For classification tasks on the GLUE dataset (MNLI, QQP, QNLI, SST-B, MRPC, RTE, SST-2, CoLA), BERT's fine-tuning method is to generate a set of feature vectors
- Question and answer task:
- SQuAD v1.1: Given a sentence (usually a question) and a descriptive text, output the answer to this question, similar to doing short answer questions for reading comprehension. The input of SQuAD is the sentence pair of the question and the description text, and the output is the feature vector. The conditional probability of the output text is obtained by connecting a layer of full connection with the activation function softmax on the description text. The number of output nodes of full connection is the number of Token in the corpus.
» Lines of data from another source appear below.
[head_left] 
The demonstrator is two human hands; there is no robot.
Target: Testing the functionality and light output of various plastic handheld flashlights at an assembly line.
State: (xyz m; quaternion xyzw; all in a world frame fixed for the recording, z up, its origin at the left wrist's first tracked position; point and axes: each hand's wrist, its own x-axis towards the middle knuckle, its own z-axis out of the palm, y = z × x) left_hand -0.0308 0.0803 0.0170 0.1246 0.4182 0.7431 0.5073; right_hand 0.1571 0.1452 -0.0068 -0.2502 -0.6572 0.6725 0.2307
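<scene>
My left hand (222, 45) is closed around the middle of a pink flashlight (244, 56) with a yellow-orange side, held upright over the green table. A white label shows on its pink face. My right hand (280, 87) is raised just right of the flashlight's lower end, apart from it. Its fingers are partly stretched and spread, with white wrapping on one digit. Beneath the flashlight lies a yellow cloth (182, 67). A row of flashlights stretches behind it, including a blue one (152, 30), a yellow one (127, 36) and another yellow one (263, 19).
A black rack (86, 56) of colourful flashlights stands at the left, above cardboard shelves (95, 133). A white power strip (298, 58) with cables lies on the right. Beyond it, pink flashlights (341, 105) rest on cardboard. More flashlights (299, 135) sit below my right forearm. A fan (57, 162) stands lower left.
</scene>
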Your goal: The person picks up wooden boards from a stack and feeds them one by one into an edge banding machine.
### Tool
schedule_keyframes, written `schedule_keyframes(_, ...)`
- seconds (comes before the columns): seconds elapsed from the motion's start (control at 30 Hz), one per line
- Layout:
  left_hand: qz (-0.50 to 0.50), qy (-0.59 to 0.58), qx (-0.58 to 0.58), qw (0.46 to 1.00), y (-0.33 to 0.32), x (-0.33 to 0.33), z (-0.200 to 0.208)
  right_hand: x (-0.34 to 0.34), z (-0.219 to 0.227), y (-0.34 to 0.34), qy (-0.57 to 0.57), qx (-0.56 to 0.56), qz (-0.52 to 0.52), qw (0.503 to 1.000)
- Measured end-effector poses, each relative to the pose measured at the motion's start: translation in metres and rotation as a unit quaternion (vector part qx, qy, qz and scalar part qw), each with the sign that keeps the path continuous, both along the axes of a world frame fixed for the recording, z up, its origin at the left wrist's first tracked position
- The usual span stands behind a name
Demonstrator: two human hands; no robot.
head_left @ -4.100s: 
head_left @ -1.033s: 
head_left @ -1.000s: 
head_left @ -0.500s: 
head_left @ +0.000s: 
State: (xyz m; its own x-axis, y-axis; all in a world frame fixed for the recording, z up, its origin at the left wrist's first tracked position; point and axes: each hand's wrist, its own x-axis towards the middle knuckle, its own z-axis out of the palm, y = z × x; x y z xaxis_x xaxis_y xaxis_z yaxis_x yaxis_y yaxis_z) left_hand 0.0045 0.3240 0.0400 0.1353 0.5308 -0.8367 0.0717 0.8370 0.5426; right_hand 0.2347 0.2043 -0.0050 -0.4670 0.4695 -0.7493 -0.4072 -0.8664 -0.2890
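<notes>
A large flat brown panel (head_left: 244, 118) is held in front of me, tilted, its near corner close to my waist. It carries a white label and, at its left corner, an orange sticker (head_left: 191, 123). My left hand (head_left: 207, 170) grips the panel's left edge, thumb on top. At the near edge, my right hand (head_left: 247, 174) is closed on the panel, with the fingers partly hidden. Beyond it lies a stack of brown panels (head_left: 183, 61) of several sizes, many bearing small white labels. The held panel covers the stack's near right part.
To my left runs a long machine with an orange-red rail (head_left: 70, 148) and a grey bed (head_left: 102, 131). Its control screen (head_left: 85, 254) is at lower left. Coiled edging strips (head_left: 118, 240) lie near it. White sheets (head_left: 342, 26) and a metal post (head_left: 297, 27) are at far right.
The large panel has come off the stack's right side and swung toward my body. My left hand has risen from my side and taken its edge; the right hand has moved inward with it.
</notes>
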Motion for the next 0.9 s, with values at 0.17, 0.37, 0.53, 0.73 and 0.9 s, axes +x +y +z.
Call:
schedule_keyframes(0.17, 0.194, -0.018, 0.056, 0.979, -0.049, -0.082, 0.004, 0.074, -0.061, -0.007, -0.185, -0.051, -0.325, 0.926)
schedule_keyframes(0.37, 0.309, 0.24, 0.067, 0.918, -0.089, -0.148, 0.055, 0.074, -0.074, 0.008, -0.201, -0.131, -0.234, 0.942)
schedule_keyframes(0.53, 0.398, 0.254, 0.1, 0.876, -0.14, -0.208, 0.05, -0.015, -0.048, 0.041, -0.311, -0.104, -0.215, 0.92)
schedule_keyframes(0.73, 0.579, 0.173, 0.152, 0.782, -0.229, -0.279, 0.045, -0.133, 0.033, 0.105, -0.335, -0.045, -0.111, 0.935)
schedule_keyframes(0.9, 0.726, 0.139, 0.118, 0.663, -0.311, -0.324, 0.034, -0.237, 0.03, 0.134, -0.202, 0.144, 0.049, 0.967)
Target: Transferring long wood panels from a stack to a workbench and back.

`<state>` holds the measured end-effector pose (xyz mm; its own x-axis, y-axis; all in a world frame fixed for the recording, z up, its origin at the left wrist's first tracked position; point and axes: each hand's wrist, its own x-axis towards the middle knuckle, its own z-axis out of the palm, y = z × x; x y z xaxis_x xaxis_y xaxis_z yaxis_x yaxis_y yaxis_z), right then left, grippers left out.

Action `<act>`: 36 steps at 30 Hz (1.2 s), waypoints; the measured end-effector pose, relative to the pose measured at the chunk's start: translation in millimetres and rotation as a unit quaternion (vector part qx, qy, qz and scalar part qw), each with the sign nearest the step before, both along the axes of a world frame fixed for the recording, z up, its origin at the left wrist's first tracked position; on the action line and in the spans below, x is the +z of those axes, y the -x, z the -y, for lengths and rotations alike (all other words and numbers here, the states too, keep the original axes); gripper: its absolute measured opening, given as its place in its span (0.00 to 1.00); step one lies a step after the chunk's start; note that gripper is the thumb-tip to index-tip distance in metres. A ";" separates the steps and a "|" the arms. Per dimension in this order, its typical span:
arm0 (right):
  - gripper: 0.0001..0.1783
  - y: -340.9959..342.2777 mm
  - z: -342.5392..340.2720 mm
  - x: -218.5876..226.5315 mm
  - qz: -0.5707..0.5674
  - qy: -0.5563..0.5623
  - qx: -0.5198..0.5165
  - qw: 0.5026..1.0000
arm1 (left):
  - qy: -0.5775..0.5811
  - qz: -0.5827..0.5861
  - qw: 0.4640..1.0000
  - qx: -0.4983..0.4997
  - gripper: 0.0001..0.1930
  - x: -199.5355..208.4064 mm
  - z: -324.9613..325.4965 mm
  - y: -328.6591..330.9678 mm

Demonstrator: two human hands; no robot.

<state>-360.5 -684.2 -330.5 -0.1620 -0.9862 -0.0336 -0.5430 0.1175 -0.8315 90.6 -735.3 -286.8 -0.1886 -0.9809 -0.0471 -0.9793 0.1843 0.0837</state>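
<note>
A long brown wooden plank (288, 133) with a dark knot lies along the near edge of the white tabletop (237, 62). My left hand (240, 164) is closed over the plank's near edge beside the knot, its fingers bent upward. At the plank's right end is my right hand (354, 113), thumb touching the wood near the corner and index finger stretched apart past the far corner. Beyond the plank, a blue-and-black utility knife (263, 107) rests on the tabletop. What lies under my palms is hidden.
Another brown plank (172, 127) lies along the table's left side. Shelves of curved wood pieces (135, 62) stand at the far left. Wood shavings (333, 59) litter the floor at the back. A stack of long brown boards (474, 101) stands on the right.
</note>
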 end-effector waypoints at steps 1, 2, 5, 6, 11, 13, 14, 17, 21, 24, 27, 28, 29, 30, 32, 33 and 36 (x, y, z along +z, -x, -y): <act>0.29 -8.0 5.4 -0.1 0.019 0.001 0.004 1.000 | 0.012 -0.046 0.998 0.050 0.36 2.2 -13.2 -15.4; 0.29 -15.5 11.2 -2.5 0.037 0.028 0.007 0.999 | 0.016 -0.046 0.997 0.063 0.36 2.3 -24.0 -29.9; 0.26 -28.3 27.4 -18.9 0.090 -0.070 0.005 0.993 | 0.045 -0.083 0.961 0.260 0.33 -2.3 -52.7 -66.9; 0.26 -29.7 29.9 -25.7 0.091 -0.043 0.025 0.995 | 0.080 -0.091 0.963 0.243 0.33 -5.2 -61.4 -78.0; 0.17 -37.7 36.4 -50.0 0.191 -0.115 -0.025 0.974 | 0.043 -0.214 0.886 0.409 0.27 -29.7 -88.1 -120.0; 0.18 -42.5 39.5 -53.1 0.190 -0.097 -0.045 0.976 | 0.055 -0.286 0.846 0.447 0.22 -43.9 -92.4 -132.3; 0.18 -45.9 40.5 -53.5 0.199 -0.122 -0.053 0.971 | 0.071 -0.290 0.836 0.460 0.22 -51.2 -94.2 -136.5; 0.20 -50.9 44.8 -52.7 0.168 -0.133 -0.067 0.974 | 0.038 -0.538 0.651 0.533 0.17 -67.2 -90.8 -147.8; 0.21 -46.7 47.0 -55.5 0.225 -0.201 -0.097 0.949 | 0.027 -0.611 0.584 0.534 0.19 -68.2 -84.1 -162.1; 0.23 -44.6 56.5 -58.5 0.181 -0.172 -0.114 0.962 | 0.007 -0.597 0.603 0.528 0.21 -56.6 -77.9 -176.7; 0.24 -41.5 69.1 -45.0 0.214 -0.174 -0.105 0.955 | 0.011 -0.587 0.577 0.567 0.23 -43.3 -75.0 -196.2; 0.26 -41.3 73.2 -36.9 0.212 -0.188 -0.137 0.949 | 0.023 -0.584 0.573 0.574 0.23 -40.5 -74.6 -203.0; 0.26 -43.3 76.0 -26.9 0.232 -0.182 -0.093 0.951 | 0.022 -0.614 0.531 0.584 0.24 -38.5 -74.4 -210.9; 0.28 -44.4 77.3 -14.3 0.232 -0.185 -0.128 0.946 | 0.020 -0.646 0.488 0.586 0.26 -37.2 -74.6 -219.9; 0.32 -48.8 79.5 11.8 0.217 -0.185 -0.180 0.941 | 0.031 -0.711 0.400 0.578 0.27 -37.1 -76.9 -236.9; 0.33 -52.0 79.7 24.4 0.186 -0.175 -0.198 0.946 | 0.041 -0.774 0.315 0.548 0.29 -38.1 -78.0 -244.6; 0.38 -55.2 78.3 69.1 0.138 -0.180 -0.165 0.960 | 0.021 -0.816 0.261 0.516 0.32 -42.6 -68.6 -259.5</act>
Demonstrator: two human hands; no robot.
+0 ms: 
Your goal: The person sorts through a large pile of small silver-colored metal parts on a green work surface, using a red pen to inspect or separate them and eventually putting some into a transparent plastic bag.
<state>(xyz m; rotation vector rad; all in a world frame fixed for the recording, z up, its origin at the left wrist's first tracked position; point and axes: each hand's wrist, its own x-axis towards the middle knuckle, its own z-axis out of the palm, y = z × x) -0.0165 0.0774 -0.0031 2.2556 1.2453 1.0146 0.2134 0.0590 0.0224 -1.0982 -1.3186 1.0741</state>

- Named Entity Recognition NER:
- CoNLL-2003 NER: Determines whether a word in a sentence is Person, Organization, Location, Miscellaneous, or other (no named entity). When fine-tuning CoNLL-2003 NER, the whole sentence is taken as input, a probability is output at each time slice, and the entity category of this Token is obtained through softmax. The following figure shows the model of BERT in 11 different tasks, which only need to add an output layer on the basis of BERT to complete the fine-tuning of specific tasks. These tasks are similar to the liberal arts papers we have done, including multiple choice questions, short answer questions and so on. Where Tok represents a different Token, $E $represents the embedding vector, and $T _ I $represents the feature vector of the $I $th Token after BERT processing.
Application
BERT model is widely used in natural language processing tasks, its context-sensitive word vector representation ability and powerful feature extraction ability make it surpass the traditional model, achieve significant performance improvement in language understanding tasks, and provide better feature representation for other tasks. This makes BERT model an important tool and research focus in the field of natural language processing. Its important application scenarios include:
- Sentiment analysis: By learning context-dependent word vector representations, BERT models can better capture the sentiment and emotional information in sentences, thus improving the accuracy of sentiment analysis.
- Machine translation: By taking the sentences of source language and target language as input, BERT model can learn the semantic representation at the sentence level, thus improving the accuracy and fluency of translation.
- Text generation: The BERT model can be used to generate various types of text, such as automatic summarization, dialog systems, and text generation tasks. By learning a context-sensitive word vector representation, the BERT model is able to generate more semantically and syntactically correct texts.
- Text categorization: BERT model is widely used in text categorization tasks, such as news categorization, spam filtering, and user comment categorization. By inputting the text into the Bert model, more accurate text classification results can be obtained.
- Named entity recognition: By learning the context-dependent word vector representation, BERT model can accurately recognize named entities such as person names, place names and organization names in the text.
- Relation extraction: By learning the context-dependent word vector representation, BERT model can identify the entities and their relationships in the text, thus improving the accuracy of relation extraction.